The ajax URL must be the same domain. You can't use AJAX to access cross-domain scripts. This is because of the Same Origin Policy.
add "dataType:JSONP" to achieve cross domain communication

use below code

 $.ajax({ URL: cross domain dataType: 'jsonp' // must use dataType:JSONP to achieve cross domain communication, otherwise done function would not called. // jquery ajax will return "statustext error" at }).always(function(data){} }).always(function(data){ alert(JSON.stringify(data)); } 

Comments

0

A few things that should clear up your issue and a couple hints in general.

  1. Don't listen for a click on a submit button. You should wait for the submit event on the form.

  2. The data option for $.ajax isn't expecting a JSON string. It wants a serialized string or an array with name and value objects.
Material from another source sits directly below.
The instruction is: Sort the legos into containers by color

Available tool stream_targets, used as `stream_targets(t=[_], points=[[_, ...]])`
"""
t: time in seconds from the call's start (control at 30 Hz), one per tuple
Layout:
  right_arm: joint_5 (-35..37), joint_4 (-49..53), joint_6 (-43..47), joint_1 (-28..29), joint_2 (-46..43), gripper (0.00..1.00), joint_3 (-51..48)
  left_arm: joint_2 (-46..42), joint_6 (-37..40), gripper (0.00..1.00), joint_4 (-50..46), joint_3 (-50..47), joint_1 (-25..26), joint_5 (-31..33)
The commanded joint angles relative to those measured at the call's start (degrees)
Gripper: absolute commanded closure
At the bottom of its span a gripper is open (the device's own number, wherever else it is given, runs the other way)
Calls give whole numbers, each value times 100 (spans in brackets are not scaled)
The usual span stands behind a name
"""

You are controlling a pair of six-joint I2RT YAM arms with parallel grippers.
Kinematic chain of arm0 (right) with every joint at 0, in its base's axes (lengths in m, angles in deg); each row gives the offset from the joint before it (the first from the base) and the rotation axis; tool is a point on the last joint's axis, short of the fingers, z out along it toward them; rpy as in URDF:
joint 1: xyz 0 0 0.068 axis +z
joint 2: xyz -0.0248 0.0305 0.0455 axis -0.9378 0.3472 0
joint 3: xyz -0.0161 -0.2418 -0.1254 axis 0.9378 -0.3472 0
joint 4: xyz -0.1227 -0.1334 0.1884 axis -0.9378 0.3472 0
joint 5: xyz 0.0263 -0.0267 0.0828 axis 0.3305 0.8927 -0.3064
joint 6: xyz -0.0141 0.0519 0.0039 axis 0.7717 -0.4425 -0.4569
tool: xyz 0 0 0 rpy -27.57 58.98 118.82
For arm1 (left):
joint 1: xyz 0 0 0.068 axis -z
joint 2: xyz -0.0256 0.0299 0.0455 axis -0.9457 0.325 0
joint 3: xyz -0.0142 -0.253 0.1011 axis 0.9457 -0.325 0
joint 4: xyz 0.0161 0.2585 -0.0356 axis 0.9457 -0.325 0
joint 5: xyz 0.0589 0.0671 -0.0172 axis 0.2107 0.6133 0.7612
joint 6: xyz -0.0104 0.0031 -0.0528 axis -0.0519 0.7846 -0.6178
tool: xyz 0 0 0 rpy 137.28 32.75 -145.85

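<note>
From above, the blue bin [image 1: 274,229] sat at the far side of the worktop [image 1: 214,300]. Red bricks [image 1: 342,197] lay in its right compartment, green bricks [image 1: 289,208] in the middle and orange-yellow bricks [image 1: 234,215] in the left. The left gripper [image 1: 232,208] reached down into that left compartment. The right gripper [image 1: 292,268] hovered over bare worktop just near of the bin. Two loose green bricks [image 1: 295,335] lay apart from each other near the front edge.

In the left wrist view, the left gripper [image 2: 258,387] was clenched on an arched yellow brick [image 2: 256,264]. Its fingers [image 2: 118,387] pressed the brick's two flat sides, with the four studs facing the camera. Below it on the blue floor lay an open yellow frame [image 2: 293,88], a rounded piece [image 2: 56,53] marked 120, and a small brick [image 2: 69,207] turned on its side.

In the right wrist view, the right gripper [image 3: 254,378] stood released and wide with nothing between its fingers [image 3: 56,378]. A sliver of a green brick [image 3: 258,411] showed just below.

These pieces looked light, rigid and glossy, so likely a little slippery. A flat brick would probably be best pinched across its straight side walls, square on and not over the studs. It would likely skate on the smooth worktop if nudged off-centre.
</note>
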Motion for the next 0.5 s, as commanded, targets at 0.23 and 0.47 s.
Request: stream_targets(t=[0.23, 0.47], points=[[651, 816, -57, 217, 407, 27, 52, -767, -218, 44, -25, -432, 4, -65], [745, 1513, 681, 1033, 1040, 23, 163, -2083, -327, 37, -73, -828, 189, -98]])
You can create either of those easily with .serialize() or .serializeArray().

Here is what I was thinking for your script.

$('#form-with-loginSubmitButton').on('submit', function(e){ e.preventDefault(): var $form = $(this), data = $form.serializeArray(); $.ajax({ type: "POST", url: "/somewebservice/v1/users/authenticate", data: data }).done(function(result){ console.log(result); }); }); 

2 Comments

Any reason why I shouldn't listen for a click event? My web service expects a POST with JSON params and so I used JSON.Stringify. Is that a problem?
You can submit a form without clicking, or "click" a button without clicking. The browser might cover up for those issues in some cases but I wouldn't rely on it.